This exhibition takes its title from artist Otobong Nkanga’s performance piece Diaoptasia, presented at Tate Modern, London, in 2015. Instead of departing from a theme, the exhibition’s foundations are laid from a selection of works on paper by Nkanga, which provided ground for other artists’ works to address the need to challenge Eurocentric historical narratives.
Nkanga’s prints from the series Social Consequences engage with a number of issues through graphically sparse depictions of human bodies and natural resources caught in dystopian entanglements. Her work originates in the observation of stone and minerals to shed light on the contradictions of wealth-producing economies and their restrictive access to gains. Drawing eloquent parallels between minerals and language, Nkanga’s works depict humans that appear to be connected by tools through processes of fracturing, cutting and carving out, evoking language’s constant metamorphosis. Moreover, her analysis of minerals as a metonymy for society shows us that we are made of a great variety of elements that react to pressure, heat and other physical forces.

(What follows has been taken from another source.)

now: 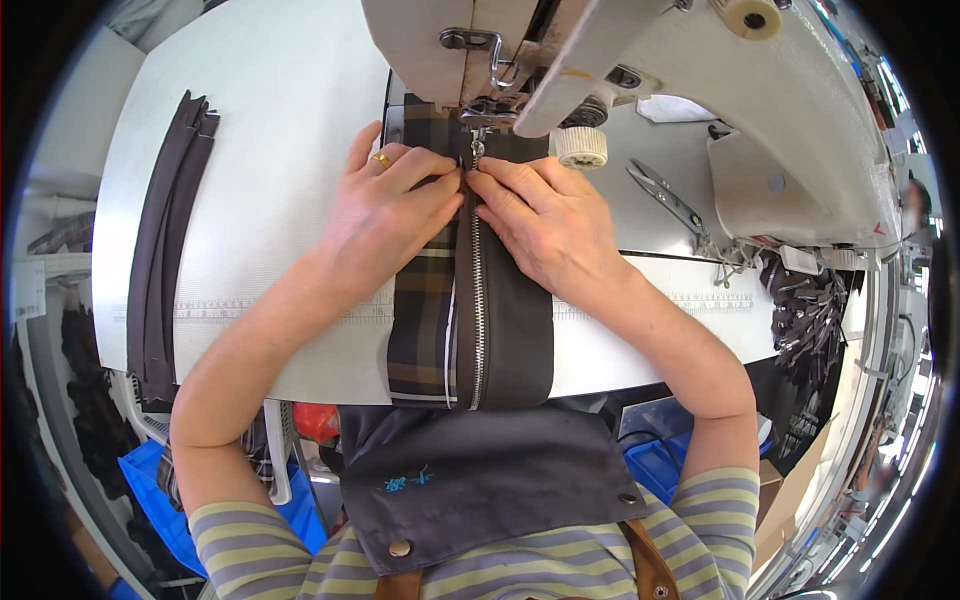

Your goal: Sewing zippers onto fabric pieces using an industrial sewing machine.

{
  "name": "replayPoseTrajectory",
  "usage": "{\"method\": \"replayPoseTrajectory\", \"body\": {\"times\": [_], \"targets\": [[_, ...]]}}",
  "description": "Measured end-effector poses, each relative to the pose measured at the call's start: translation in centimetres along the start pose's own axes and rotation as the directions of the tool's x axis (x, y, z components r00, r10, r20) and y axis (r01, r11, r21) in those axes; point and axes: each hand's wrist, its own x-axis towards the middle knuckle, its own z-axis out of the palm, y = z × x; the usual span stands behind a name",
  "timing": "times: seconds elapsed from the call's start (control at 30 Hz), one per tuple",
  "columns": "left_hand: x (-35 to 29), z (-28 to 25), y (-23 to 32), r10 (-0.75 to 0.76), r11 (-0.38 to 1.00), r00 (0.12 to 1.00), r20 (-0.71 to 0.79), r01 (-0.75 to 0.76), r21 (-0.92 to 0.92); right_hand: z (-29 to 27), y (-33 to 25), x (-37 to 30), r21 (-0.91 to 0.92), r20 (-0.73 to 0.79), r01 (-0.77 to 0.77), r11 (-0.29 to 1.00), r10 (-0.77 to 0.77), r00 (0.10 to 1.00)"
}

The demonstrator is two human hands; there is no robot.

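Note:
A metal zipper (478, 290) runs lengthwise along a dark brown fabric panel (520, 340), with plaid fabric (422, 345) along its left side. The work lies flat under the head of a white sewing machine (650, 70). Just below the presser foot (478, 125), my left hand (390, 205) pinches the fabric edge left of the zipper teeth. Across from it, my right hand (545, 215) pinches the zipper's right edge, its fingertips close to those of the left. A ring is on a left finger. The fingertips hide part of the zipper.
Dark fabric strips (165, 250) lie stacked on the table's left side. Open-bladed scissors (668, 200) rest right of the machine head. A printed ruler (250, 308) crosses the white table (270, 130). Bundled dark pieces (808, 310) hang at the right; blue bins (165, 495) stand below.

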Motion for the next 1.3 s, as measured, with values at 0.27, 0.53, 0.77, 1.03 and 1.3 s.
{"method": "replayPoseTrajectory", "body": {"times": [0.27, 0.53, 0.77, 1.03, 1.3], "targets": [[0.1, -0.4, 0.3, -0.013, 0.999, 1.000, -0.001, 0.013, -0.041, -0.5, -0.2, 0.0, -0.022, 0.085, -0.019, 1.000, 0.021, 0.996], [0.1, 0.1, 0.3, 0.086, 0.987, 0.996, -0.011, -0.084, 0.134, -0.2, -0.1, 0.1, -0.015, 0.057, -0.003, 1.000, 0.004, 0.998], [0.3, -0.4, 0.5, 0.042, 0.997, 0.997, 0.072, -0.047, 0.066, -0.7, -0.3, 0.2, -0.003, 0.068, -0.020, 1.000, 0.020, 0.997], [0.5, 0.3, -0.3, 0.112, 0.988, 0.994, 0.007, -0.112, 0.108, -0.8, -0.5, 0.6, -0.015, 0.096, -0.032, 0.999, 0.033, 0.995], [-0.1, -0.1, -0.6, 0.021, 0.996, 0.995, 0.093, -0.030, 0.089, -0.7, -0.6, 0.8, -0.028, 0.095, -0.010, 1.000, 0.013, 0.995]]}}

This exhibition encompasses works by international and local artists dealing with a number of poignant subjects in an attempt to shed light over the multiple manifestations of our contemporary ills as seen from the geopolitical South. Their insightful works remind us how the emergence of imperial capitalism in the early 16th century led the way to the relentless extraction of raw materials that has continued to the present day. They signal how such intense exploration of natural resources has unleashed what we have come to acknowledge as a migration and climate emergency, generating perpetual economic and human crises whose substrate all but hide the colonial wounds inflicted in the past.
In the same manner that dominant narratives have instigated a partial reading of human history to build a canonical version of reality, it can also be argued that the history of art is biased. Since the idea of Modernity was coined, ways of thinking about high and low art have been largely determined by historical conditioning grounded in a binary model of conquerors and oppressed; educated and unqualified; masters and slaves; powerful and disenfranchised; explorers and providers; civilised and primitive.
By bringing to Aotearoa works from all corners of the world, the exhibiting artists invite us to share in numerous knowledge systems and histories which, as light emanating from their eyes, can help illuminate our path.